Ciddi söylüyorum Global Reset Kemalizmi de Ulus devleti de resetleyecek. Laiklik, Cumhuriyetçilik, Halkçılık, Milliyetçilik, Devletçilik, İnkılapçılık filan geriye bir şey kalmayacak. Ha! Bu arada Kemalistlerden bu işe sempati duyanlar da var yok değil. Nejla Çarpan biri Mustafa Kemalin ruhunu çağırmış o da ona “Yeni Nutuk”u yazdırmıştı da, 1970’lerde o kitap Genel Kurmay tarafından orduevlerine dağıtılmıştı. Mustafa Kemalin bugün uzaydan geldiğini, onun yarı tanrı olduğunu fevkal beşer yani Trans Human olduğunu söyleyenler de yok değil. Bakarsınız yarın biri Mustafa Kemalin avatarını yapar, Metaverse herkes gidip ziyaret eder onunla konuşur, o da bugüne dair müritlerine nasihatte bulunur neden olmasın. Dahası da var.
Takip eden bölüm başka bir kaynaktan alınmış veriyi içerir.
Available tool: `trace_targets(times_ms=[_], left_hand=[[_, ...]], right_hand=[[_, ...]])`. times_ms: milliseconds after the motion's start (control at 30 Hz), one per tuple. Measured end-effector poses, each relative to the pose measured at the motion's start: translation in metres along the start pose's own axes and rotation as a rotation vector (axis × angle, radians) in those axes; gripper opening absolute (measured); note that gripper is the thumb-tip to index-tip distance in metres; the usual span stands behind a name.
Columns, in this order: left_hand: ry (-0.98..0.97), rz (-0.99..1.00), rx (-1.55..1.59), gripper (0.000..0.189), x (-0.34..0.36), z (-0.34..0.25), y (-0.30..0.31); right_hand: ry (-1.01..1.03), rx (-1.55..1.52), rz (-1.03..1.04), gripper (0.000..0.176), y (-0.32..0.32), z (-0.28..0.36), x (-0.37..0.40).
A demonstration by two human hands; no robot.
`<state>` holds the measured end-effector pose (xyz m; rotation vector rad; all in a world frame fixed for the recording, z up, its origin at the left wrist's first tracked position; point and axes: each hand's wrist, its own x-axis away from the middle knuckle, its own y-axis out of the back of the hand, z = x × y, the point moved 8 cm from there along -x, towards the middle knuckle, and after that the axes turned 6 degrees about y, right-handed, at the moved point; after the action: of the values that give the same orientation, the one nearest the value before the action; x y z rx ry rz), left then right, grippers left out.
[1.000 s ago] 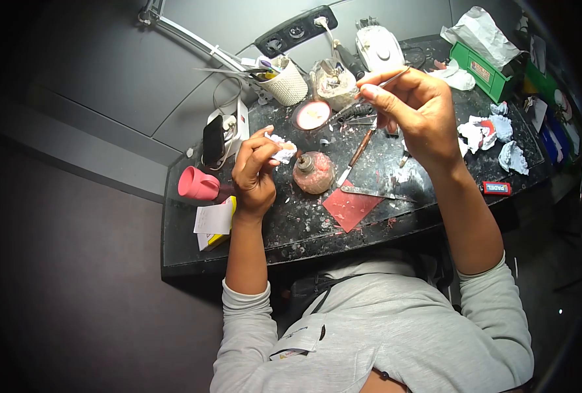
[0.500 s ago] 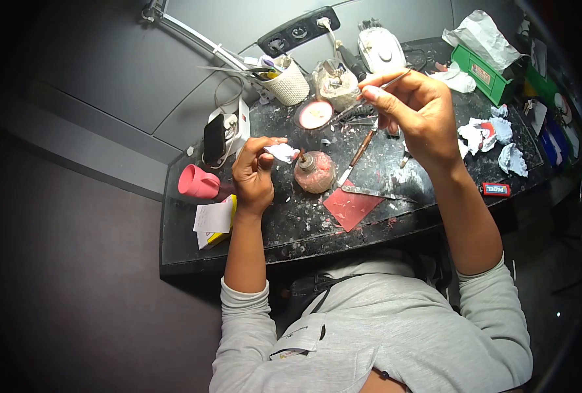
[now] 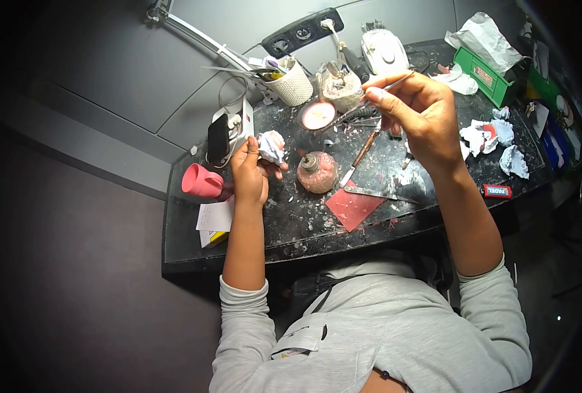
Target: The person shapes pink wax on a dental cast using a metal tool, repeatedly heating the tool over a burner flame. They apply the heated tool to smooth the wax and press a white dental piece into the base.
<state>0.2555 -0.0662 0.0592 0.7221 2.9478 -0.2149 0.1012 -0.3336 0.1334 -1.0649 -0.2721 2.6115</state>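
Observation:
My left hand (image 3: 250, 171) is closed on a white plaster dental cast (image 3: 271, 148) with some pink on its upper part. The thumb stands upright along its left side, and other fingers curl beneath. Higher up at the right, my right hand (image 3: 427, 124) pinches a thin metal wax carver (image 3: 347, 116), its dark end slanting down to the left. Below and between the hands stands a round glass burner (image 3: 317, 174), coated in pink wax; I cannot make out a flame. A pink wax sheet (image 3: 353, 208) lies on the bench, with a metal knife (image 3: 377, 194) across its top edge.
A brown-handled spatula (image 3: 363, 155) and a round pink-and-white dish (image 3: 318, 115) lie farther back. At left are a pink mug (image 3: 200, 181), a phone (image 3: 218, 139) and a paper-topped box (image 3: 214, 219). Plaster pieces (image 3: 514, 161) and a green bin (image 3: 482, 77) sit at right.
My left hand has turned the dental cast, so more of it and its pink part show, now farther from the burner. My right hand stays almost still with the wax carver.

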Motion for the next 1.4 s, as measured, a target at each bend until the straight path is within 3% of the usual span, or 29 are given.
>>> trace_targets(times_ms=[267,333,400,467,533,633,700,933,1333,1400], left_hand=[[-0.167,-0.004,-0.036,0.04,0.0,-0.006,0.001],[-0.375,-0.161,-0.324,0.036,0.006,-0.023,-0.003],[-0.372,-0.133,-0.313,0.034,0.012,-0.021,-0.008],[-0.655,-0.149,-0.618,0.036,0.022,-0.034,-0.019],[-0.649,-0.1,-0.559,0.033,0.027,-0.037,-0.028],[-0.619,-0.126,-0.779,0.035,0.026,-0.036,-0.03],[-0.706,-0.066,-0.811,0.035,0.029,-0.039,-0.04],[-0.755,-0.024,-0.699,0.03,0.03,-0.037,-0.044],[-0.518,-0.084,-0.413,0.033,0.021,-0.03,-0.023],[-0.323,-0.064,-0.132,0.033,0.014,-0.021,-0.02]], right_hand=[[-0.007,0.035,0.012,0.009,-0.001,0.003,0.001],[-0.014,0.028,0.01,0.009,-0.001,0.002,0.001],[-0.021,0.021,0.008,0.009,-0.001,0.001,0.001],[-0.004,0.013,0.012,0.009,-0.002,0.003,0.001],[-0.008,0.014,0.014,0.009,-0.002,0.002,0.001],[-0.008,0.011,0.019,0.009,-0.002,0.001,0.001],[-0.004,0.009,0.018,0.009,-0.002,0.002,0.001],[-0.008,0.012,0.018,0.01,-0.002,0.003,0.001],[-0.002,0.021,0.018,0.01,-0.001,0.002,0.001],[-0.004,0.021,0.019,0.01,-0.001,0.002,0.001]])
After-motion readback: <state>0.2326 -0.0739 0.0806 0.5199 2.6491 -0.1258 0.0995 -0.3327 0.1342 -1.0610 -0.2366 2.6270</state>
Onun cesedinden bir parça alırsınız isterseniz onu klonlayıp sonra da beynine onunla ilgili bilgileri yüklersiniz aranızda yaşayan biri olur bakın bu şekilde onu (Haşa) ölümsüzleştirebilirsiniz. Onu asıl şimdi korumaya alın yoksa onun DNA’sını klonlayıp ondan sentetik et üretip mRNA üzerinden o kendi bedenine aktarıp “Gen kardeşi” olmak isteyenler de olabilir. Bu iş bir takım kutsal şahsiyetler üzerinden de denenmek istenebilir. Memlekette sapık mı yok sahi ne yapacak bu konuda Kemalistler?

Hani on Kasım’dır, övünmek dövünmek yerine yaşadığımız bu garip zaman üzerinden dün, bugün, yarın çizgisinde sizinle astral bir yolculuk yapalım istedim. Bu biraz da Lucid Dream’a benzedi.

Sahi, Atatürk öldü mü, öldürüldü mü? Atatürk ölürken İsmet Paşa neredeydi? İsmet Paşa paradan Atatürk’ün adını çıkarttı diyorlar oysa o zaman kanun öyleydi İsmet paşa niye kendini savunmadı da kendi resmini çıkarttı? Peki o “kutsal yasaya göre Tayyip Erdoğan paraya kendi resmini bastırırsa ne olur!

Sürç-i lisan ettimse affola. Savcılık ihbarlarım ve iddialarımla hani ben de şapka giymiyorum, bey ve efendi, hacı-hoca diyorum ya bunlarla ilgili ifademi almak isterse hazırım. Buyurun benden başlayın. Selam ve dua ile.